**Problem details**
Repeat the lines below exactly as written, please, from the line with "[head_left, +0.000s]" to the line with "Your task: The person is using", both lines included, and no others.

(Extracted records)
::::::
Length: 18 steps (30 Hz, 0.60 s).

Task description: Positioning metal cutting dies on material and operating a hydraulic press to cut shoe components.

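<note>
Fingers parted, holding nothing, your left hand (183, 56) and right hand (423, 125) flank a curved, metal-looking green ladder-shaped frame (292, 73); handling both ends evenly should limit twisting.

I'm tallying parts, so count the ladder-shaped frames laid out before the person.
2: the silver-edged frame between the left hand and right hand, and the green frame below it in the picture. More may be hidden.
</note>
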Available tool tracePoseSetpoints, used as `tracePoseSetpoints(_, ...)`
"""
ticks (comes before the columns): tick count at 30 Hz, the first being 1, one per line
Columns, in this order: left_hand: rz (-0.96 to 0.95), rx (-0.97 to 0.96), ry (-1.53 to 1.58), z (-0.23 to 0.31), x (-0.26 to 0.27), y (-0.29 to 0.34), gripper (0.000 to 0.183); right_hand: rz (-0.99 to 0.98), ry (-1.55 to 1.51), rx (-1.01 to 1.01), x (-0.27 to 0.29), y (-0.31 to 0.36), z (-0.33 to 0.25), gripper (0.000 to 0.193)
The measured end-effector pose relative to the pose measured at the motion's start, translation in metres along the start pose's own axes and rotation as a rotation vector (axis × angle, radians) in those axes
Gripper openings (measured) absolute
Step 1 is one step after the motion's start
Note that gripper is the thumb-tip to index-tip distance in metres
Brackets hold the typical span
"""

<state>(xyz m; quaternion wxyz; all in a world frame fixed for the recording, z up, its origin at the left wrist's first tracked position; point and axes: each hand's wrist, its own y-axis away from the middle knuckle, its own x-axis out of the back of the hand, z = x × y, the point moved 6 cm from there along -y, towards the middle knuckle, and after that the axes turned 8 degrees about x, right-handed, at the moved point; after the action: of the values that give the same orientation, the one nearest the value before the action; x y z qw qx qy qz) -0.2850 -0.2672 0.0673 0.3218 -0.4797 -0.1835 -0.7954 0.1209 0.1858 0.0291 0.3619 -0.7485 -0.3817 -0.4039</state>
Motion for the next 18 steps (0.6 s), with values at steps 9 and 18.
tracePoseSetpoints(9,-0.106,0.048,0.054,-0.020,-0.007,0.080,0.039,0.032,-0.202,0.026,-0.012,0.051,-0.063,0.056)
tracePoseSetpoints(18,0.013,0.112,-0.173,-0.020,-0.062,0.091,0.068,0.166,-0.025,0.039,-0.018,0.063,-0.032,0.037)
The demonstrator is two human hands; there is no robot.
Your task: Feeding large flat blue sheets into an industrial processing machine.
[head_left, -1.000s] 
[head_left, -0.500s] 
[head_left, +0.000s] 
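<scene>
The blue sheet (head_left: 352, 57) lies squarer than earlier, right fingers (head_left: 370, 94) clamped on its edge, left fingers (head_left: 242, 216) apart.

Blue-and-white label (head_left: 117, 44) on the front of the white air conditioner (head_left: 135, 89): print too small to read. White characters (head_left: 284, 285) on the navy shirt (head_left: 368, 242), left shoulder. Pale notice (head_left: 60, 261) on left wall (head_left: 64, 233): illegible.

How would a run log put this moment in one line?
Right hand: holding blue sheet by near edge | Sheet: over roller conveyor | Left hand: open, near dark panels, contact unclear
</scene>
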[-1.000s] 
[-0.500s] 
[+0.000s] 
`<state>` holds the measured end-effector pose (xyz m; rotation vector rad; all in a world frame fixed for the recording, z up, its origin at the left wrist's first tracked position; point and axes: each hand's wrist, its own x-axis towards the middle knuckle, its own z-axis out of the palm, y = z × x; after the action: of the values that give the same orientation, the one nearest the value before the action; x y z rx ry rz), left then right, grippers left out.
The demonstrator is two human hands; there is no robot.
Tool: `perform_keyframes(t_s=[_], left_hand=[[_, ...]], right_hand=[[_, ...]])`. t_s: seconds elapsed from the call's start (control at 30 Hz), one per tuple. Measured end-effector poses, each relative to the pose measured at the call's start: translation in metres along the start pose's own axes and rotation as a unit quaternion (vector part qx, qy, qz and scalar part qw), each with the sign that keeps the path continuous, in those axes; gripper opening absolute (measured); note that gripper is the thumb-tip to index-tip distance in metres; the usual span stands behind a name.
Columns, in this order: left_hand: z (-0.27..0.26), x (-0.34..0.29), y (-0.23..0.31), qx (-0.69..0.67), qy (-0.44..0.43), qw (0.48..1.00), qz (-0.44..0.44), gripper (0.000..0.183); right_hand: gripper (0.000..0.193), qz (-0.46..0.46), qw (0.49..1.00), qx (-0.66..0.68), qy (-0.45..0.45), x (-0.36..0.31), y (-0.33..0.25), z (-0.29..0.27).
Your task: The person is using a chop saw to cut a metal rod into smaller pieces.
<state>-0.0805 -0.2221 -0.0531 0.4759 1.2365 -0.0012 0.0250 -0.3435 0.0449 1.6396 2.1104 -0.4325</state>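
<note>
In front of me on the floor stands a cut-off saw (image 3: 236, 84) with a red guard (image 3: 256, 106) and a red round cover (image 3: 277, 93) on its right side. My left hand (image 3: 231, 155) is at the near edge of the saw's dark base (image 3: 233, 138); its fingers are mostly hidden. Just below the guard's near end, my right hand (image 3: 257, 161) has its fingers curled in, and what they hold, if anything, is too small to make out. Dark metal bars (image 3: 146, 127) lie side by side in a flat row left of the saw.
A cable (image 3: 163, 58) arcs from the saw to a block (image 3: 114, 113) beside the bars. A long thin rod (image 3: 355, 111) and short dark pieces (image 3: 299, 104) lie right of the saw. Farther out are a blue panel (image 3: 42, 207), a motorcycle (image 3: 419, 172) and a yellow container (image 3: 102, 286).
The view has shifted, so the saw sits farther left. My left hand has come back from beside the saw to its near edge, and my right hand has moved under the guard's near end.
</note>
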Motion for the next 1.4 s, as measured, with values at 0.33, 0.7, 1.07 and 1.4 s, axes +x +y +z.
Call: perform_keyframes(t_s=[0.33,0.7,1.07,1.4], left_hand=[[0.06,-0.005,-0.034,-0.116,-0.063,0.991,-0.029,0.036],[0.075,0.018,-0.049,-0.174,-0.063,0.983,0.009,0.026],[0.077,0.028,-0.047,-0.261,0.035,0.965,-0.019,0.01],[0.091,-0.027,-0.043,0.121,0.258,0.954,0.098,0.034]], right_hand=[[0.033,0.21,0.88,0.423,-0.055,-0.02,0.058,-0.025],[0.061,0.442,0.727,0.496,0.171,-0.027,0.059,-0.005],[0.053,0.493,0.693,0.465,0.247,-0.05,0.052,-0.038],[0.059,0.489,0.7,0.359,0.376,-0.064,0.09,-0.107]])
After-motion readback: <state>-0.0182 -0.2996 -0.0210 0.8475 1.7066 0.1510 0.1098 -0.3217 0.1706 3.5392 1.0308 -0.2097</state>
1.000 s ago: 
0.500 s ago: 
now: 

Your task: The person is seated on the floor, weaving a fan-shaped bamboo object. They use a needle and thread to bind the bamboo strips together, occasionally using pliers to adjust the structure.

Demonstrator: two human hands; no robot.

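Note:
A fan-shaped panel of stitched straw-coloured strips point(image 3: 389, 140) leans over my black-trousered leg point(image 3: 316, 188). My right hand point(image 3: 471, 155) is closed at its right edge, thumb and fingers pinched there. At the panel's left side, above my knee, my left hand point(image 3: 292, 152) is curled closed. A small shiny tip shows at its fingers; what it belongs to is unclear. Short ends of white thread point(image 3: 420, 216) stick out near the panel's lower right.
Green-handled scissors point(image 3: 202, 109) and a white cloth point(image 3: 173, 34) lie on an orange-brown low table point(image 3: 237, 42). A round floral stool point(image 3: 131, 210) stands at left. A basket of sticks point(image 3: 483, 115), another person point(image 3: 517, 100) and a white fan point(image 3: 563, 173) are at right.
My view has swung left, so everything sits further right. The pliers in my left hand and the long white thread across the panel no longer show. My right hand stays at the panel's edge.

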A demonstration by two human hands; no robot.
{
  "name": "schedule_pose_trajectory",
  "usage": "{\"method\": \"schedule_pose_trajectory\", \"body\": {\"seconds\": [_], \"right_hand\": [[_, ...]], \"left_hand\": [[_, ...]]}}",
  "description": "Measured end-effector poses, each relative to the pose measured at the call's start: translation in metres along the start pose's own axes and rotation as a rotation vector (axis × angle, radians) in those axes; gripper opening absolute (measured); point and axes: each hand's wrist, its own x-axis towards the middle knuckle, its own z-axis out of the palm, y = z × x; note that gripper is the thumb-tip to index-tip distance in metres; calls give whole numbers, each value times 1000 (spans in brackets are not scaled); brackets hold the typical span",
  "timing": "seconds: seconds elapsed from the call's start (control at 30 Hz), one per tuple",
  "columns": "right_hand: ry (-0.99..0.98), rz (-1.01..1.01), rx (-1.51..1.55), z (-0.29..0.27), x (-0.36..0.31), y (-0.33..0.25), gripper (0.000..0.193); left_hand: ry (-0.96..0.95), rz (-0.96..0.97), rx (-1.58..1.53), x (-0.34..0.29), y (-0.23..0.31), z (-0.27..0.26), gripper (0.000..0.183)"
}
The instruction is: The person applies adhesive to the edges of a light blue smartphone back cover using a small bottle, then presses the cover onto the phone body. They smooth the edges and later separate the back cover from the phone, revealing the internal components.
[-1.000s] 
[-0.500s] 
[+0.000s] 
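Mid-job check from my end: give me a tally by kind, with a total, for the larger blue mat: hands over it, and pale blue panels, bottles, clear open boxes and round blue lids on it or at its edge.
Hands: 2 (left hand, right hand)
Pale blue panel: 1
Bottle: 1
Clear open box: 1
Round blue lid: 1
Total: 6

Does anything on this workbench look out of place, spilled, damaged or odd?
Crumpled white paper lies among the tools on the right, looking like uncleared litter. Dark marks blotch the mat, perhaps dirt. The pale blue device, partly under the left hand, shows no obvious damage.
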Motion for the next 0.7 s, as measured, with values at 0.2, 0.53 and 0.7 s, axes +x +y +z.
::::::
**Task output**
[head_left, +0.000s] 
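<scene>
The blue sheet (head_left: 352, 57) lies squarer than earlier, right fingers (head_left: 370, 94) clamped on its edge, left fingers (head_left: 242, 216) apart.

Blue-and-white label (head_left: 117, 44) on the front of the white air conditioner (head_left: 135, 89): print too small to read. White characters (head_left: 284, 285) on the navy shirt (head_left: 368, 242), left shoulder. Pale notice (head_left: 60, 261) on left wall (head_left: 64, 233): illegible.

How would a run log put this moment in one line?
Right hand: holding blue sheet by near edge | Sheet: over roller conveyor | Left hand: open, near dark panels, contact unclear
</scene>
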[-1.000s] 
[-0.500s] 
[+0.000s] 
`<state>` holds the measured end-effector pose (xyz m; rotation vector rad; all in a world frame fixed for the recording, z up, its origin at the left wrist's first tracked position; point and axes: each hand's wrist, its own x-axis towards the middle knuckle, its own z-axis out of the palm, y = z × x; after the action: of the values that give the same orientation, the one nearest the value before the action; x y z rx ry rz), left then right, grippers left out.
The demonstrator is two human hands; there is no robot.
Tool: `perform_keyframes(t_s=[_], left_hand=[[_, ...]], right_hand=[[_, ...]])`. t_s: seconds elapsed from the call's start (control at 30 Hz), one per tuple. Measured end-effector poses, each relative to the pose measured at the call's start: translation in metres along the start pose's own axes and rotation as a unit quaternion (vector part qx, qy, qz and scalar part qw), each with the sign that keeps the path continuous, in those axes; gripper opening absolute (measured); note that gripper is the thumb-tip to index-tip distance in metres; the usual span stands behind a name.
Columns, in this order: left_hand: z (-0.27..0.26), x (-0.34..0.29), y (-0.23..0.31), qx (-0.69..0.67), qy (-0.44..0.43), qw (0.48..1.00), qz (-0.44..0.44), gripper (0.000..0.183); right_hand: gripper (0.000..0.193), qz (-0.46..0.46), qw (0.49..1.00), qx (-0.66..0.68), qy (-0.45..0.45), x (-0.36..0.31), y (-0.33..0.25), z (-0.29..0.27).
Your task: The person is using a chop saw to cut a metal rod into smaller pieces.

There is no more output to give.